Task brief: An exact copy of all the data is required, with pictures left out.

::: Information provided

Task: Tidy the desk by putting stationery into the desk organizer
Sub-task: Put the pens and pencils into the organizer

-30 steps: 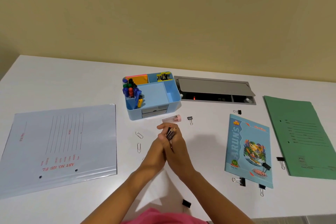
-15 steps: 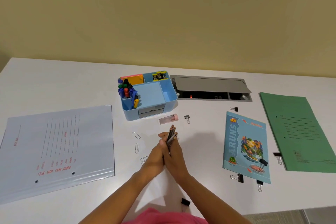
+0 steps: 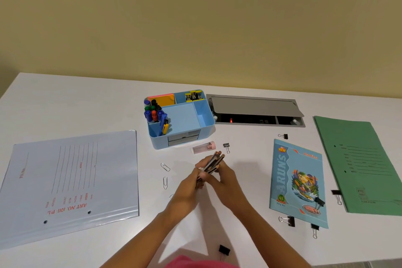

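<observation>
Dark pencils [image 3: 214, 162] in a tight bundle, bare ends toward the blue organizer [image 3: 157, 136], sit clutched in the left hand [image 3: 189, 187] and right hand [image 3: 226, 180], lower halves hidden.

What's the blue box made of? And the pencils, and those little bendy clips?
The desk organizer looks like plastic: smooth, matte light blue, rounded moulded corners. The pencils seem wooden: pale round ends under dark paint. The paper clips look like thin bent metal wire, silvery.

1 pink-capped tube [image 3: 201, 149] and 1 binder clip [image 3: 226, 145] lie on the bare desk [image 3: 250, 159] before the organizer [image 3: 158, 138].
</observation>
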### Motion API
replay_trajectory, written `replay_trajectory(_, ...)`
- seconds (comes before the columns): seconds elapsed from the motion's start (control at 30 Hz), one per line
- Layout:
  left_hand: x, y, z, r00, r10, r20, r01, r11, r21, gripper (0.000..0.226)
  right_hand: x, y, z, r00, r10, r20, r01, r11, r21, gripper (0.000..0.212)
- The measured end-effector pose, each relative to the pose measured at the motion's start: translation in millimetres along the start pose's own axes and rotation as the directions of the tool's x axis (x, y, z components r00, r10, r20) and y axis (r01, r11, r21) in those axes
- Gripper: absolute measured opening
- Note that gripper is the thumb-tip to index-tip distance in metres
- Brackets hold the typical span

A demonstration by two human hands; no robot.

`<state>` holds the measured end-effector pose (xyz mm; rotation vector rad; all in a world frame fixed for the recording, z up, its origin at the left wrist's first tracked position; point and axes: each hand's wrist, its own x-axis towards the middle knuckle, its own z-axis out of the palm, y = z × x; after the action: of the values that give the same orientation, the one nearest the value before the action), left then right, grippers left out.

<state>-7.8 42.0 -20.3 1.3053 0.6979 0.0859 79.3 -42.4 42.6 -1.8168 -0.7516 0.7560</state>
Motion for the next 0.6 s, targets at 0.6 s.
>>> replay_trajectory(0.6, 7, 18, -29, 0.97, 0.194, 0.148, -0.244, 0.751, 0.613, 0.043, 19, -44, -72, 0.978, 0.106, 0.178, -0.102, 0.994, -0.032, 0.019)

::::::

Exercise output:
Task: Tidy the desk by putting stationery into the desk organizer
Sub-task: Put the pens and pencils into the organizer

-30 steps: 
-15 steps: 
+0 steps: 

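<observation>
Dark pencils [image 3: 214, 162] in a tight bundle, bare ends toward the blue organizer [image 3: 157, 136], sit clutched in the left hand [image 3: 189, 187] and right hand [image 3: 226, 180], lower halves hidden.

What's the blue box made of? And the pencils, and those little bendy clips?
The desk organizer looks like plastic: smooth, matte light blue, rounded moulded corners. The pencils seem wooden: pale round ends under dark paint. The paper clips look like thin bent metal wire, silvery.

1 pink-capped tube [image 3: 201, 149] and 1 binder clip [image 3: 226, 145] lie on the bare desk [image 3: 250, 159] before the organizer [image 3: 158, 138].
</observation>
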### Motion API
replay_trajectory, written `replay_trajectory(_, ...)`
- seconds (comes before the columns): seconds elapsed from the motion's start (control at 30 Hz), one per line
- Layout:
  left_hand: x, y, z, r00, r10, r20, r01, r11, r21, gripper (0.000..0.226)
  right_hand: x, y, z, r00, r10, r20, r01, r11, r21, gripper (0.000..0.212)
- The measured end-effector pose, each relative to the pose measured at the motion's start: translation in millimetres along the start pose's own axes and rotation as the directions of the tool's x axis (x, y, z components r00, r10, r20) and y axis (r01, r11, r21) in those axes
- Gripper: absolute measured opening
- Note that gripper is the thumb-tip to index-tip distance in metres
- Brackets hold the typical span

A demonstration by two human hands; no robot.

`<state>` holds the measured end-effector pose (xyz mm; rotation vector rad; all in a world frame fixed for the recording, z up, its origin at the left wrist's first tracked position; point and axes: each hand's wrist, its own x-axis towards the middle knuckle, its own z-axis out of the palm, y = z × x; after the action: of the values that give the same orientation, the one nearest the value before the action), left then right, grippers left out.

<state>-7.8 42.0 -20.3 1.3053 0.6979 0.0859 79.3 -42.4 42.6 -1.8168 -0.7516 0.7560</state>
Motion for the next 0.6 s, targets at 0.6 s.
>>> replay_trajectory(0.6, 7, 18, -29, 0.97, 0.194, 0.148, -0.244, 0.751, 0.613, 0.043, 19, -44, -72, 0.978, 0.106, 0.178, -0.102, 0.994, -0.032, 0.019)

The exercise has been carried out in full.